* [What the task asks]: Where does "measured" occur in the listing? Copy every line that holds it.

* [Records provided]:
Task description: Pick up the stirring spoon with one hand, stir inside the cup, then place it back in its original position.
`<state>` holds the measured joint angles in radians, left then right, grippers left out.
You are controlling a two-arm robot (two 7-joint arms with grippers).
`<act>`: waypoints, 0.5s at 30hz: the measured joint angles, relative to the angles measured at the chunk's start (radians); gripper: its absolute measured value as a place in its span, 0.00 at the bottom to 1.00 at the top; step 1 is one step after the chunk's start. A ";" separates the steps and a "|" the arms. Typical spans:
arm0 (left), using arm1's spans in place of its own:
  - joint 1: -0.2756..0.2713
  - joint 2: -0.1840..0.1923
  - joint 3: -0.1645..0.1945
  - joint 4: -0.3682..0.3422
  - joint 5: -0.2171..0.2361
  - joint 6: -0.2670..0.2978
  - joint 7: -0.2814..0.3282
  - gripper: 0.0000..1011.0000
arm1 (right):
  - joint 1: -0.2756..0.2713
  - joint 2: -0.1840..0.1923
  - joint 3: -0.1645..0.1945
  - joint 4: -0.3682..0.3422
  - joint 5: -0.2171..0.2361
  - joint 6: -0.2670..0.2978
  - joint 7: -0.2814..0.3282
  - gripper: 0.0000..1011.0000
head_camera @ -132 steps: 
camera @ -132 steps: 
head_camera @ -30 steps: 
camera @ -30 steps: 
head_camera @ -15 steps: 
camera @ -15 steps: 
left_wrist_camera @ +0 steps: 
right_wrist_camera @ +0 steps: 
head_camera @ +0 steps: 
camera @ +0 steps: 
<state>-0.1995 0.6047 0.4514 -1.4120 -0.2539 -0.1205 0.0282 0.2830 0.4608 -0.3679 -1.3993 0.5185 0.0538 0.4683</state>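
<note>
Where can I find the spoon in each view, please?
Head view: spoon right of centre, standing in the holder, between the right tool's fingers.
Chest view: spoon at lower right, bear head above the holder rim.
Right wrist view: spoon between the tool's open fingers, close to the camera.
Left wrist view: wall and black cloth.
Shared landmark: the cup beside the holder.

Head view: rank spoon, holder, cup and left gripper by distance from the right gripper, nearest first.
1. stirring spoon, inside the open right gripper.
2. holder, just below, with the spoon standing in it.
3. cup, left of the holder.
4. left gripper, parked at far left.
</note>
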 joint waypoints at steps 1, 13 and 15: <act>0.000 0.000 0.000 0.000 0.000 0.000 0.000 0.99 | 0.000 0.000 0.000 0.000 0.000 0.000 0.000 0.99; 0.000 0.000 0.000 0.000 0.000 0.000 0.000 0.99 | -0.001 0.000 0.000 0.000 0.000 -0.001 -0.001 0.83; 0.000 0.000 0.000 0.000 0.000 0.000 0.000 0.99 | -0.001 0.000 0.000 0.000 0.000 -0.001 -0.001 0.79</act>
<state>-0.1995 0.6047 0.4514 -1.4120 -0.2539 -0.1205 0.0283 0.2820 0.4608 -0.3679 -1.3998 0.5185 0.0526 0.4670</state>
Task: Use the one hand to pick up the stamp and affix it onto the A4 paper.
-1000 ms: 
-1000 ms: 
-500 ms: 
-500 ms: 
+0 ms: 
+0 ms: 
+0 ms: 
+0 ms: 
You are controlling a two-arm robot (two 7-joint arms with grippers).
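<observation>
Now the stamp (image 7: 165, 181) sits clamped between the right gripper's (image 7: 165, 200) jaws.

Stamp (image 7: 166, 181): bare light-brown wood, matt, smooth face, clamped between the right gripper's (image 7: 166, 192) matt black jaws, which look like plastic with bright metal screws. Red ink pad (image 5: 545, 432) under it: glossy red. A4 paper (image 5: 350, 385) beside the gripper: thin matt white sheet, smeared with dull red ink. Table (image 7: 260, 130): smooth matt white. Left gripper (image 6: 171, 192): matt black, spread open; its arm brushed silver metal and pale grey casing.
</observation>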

* [Problem solution]:
`<state>` holds the measured joint angles in radians, left then right, grippers left out.
`<act>`: waypoints, 0.5s at 30hz: the measured joint angles, relative to the angles measured at the chunk's start (radians); gripper: its absolute measured value as a place in its span, 0.00 at the bottom to 1.00 at the top; step 1 is one step after the chunk's start. A ";" separates the steps and a "|" the arms. Typical spans:

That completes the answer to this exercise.